Emotiva BasX System Review

PRICE $2,143 as reviewed

Emotiva’s BasX surround processor, five-channel amp, and speakers offer an affordable and high-performing starter system that puts you into audio separates without breaking the bank.

Surround separates are generally regarded as a step up from receivers. If you want the biggest and best, and have to ask their prices, you probably can’t afford them. But ask me the prices of Emotiva’s new BasX surround preamp/processor and multichannel amplifier, along with a set of compact speakers from the same series. The answers are $599, $499, and $1,045, totaling $2,143 for a 5.1-channel system of electronics and speakers. That would buy a midpriced receiver and a decent (but probably smaller) satellite/subwoofer set. Odds are the receiver would have more features than Emotiva’s pre/pro. But those features would have to share a chassis and power supply with current-sucking, signalpolluting amp components, whereas Emotiva’s separates separate the pre/pro from the amp, offering the potential for better performance from both.

You needn’t buy the BasX separates as a pair. Perhaps you’d prefer to mate a more feature-rich pre/pro from Emotiva or a different brand with Emotiva’s multichannel amp. Or perhaps you love your old multichannel amp but want to upgrade your equally old pre/pro to something that has Ultra HD–capable HDMI. If that sounds like you, read on.

Before you do, however, let me state up front that the MC-700 pre/pro doesn’t support Dolby Atmos and DTS:X, the new height-capable surround formats. Nor will it do so in any future update.

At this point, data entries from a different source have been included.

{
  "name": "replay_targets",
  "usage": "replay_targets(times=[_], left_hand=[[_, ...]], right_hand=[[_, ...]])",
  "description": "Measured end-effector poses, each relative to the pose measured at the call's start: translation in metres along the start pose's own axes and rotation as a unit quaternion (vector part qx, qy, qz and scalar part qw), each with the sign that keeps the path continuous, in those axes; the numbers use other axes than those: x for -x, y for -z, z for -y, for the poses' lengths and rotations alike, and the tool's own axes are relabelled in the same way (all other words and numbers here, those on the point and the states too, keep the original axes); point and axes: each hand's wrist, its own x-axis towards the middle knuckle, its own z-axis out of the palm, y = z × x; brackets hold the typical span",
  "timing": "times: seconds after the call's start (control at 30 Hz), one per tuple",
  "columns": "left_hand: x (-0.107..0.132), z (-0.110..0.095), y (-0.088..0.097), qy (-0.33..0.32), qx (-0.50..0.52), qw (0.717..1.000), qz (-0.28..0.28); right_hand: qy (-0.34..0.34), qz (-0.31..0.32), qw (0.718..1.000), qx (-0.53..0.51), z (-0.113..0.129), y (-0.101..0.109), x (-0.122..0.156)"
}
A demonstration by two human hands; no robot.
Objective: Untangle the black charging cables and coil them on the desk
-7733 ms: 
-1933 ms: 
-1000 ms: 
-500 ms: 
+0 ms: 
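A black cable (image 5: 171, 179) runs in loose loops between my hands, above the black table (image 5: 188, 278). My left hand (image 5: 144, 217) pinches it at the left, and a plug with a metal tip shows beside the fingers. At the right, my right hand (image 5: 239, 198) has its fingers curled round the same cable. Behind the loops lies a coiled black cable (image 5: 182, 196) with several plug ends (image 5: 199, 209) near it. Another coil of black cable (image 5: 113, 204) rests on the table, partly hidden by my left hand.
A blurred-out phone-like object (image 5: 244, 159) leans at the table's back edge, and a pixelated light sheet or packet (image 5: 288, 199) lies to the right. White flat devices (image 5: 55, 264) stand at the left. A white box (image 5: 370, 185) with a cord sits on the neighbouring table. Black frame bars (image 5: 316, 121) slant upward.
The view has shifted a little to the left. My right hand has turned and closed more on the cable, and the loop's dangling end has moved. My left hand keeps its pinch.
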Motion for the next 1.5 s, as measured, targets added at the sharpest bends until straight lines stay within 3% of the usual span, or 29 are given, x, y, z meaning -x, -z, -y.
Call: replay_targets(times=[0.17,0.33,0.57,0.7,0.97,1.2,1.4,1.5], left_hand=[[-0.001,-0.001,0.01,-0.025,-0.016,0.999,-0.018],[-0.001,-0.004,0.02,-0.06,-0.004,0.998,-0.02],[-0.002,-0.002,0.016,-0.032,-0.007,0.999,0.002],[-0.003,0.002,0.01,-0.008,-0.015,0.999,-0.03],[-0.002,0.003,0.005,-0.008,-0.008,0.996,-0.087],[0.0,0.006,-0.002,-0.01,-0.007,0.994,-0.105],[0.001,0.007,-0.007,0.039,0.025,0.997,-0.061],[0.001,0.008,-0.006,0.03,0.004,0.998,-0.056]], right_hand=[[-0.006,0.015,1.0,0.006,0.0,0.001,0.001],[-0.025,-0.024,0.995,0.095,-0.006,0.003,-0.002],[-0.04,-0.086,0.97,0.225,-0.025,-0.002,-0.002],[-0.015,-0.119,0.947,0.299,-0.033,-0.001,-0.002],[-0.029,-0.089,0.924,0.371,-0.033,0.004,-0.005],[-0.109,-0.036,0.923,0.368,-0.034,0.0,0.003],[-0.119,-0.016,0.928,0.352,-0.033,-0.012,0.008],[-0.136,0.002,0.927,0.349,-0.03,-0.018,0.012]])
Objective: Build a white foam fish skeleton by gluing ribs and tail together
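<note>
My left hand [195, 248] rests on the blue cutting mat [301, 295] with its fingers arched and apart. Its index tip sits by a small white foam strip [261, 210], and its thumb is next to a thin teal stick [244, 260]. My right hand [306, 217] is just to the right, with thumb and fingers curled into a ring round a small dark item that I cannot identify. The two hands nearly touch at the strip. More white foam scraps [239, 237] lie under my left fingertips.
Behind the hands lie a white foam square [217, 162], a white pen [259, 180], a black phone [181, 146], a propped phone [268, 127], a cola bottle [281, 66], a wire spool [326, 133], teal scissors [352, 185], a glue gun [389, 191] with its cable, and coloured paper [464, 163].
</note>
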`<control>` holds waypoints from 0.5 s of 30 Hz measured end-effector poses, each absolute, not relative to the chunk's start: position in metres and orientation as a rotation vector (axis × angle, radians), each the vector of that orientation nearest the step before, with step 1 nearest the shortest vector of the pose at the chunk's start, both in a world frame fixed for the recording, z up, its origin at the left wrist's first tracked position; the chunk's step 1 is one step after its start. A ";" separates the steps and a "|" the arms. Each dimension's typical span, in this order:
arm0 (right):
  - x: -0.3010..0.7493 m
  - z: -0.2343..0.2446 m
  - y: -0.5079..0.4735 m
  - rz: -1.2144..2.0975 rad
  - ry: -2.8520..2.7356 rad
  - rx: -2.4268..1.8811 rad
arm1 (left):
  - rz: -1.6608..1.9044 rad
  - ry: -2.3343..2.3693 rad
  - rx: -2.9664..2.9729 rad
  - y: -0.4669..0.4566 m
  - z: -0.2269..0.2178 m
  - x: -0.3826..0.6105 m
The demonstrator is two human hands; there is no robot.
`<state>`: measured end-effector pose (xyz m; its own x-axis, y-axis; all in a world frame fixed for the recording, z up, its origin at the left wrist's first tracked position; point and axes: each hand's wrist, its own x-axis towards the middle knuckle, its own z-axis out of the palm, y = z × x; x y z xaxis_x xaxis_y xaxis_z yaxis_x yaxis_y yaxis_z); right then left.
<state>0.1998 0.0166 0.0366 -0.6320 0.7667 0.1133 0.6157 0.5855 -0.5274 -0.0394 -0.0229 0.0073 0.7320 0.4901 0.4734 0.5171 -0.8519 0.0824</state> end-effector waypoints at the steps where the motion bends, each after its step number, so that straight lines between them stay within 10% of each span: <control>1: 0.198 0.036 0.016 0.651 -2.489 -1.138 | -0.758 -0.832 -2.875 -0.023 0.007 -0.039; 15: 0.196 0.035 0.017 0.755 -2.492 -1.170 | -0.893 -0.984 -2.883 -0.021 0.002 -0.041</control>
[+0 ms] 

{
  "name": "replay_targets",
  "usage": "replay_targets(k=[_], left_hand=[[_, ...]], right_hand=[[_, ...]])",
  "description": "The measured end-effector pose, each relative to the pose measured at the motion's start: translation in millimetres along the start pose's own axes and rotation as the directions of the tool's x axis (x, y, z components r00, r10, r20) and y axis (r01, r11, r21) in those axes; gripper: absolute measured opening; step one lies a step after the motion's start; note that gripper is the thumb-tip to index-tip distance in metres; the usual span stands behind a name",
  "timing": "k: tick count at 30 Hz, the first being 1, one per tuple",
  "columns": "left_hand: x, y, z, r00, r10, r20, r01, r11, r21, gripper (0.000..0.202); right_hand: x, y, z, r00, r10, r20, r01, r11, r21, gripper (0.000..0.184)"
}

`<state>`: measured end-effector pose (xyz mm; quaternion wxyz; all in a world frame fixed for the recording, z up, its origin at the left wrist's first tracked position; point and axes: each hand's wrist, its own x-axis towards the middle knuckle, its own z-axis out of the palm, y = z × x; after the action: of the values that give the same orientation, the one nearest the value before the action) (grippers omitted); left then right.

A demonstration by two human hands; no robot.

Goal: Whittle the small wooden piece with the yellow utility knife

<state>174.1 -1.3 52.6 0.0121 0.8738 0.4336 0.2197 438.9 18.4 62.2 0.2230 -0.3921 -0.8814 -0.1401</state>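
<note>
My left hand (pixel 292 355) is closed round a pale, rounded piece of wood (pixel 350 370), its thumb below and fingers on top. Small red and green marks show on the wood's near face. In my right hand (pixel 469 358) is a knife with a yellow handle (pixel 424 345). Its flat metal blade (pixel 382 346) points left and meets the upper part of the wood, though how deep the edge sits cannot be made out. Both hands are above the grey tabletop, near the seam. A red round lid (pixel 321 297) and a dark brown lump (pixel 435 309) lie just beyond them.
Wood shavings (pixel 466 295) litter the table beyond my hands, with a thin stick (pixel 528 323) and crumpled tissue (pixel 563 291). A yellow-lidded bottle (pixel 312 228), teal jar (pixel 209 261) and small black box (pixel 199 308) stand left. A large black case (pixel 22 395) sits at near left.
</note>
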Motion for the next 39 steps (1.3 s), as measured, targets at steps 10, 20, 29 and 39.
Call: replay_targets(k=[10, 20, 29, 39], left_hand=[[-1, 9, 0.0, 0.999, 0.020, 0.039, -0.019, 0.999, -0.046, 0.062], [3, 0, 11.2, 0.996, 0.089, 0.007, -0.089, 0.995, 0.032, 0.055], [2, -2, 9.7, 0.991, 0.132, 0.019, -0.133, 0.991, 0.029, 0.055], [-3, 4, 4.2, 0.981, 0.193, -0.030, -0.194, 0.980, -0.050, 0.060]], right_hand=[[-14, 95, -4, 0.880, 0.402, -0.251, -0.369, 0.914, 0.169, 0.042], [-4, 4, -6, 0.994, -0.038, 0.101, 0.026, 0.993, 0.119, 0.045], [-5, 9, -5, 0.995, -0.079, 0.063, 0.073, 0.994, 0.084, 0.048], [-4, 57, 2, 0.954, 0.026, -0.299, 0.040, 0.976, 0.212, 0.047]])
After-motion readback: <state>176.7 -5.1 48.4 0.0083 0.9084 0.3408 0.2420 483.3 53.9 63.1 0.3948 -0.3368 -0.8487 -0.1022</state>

Even if it did, you wouldn’t be able to use those formats here, because the five-channel A-500 amp doesn’t have enough channels to support either height or back-surround.

If you do need an Atmos-updatable pre/pro, you can find one among Emotiva’s higher-end electronics, the X series. The 7.2-channel XMC-1 ($2,499) would support an Atmos 7.2.4 configuration with the new board (raising the price to $2,999). That model also steps up to Dirac room correction, affording a potentially large advantage in performance. XPA series power amps are available as a monoblock or in modular 2-, 3-, 5-, 7-, 9-, and 11-channel configurations. Meanwhile, Emotiva’s higher-end speaker line is the Airmotiv, which features pleated planar-magnetic tweeters and has been favorably reviewed in our January 2017 issue, also available at soundandvision.com. The line includes seven- and five-channel speaker bundles for $1,486 and $1,217, respectively.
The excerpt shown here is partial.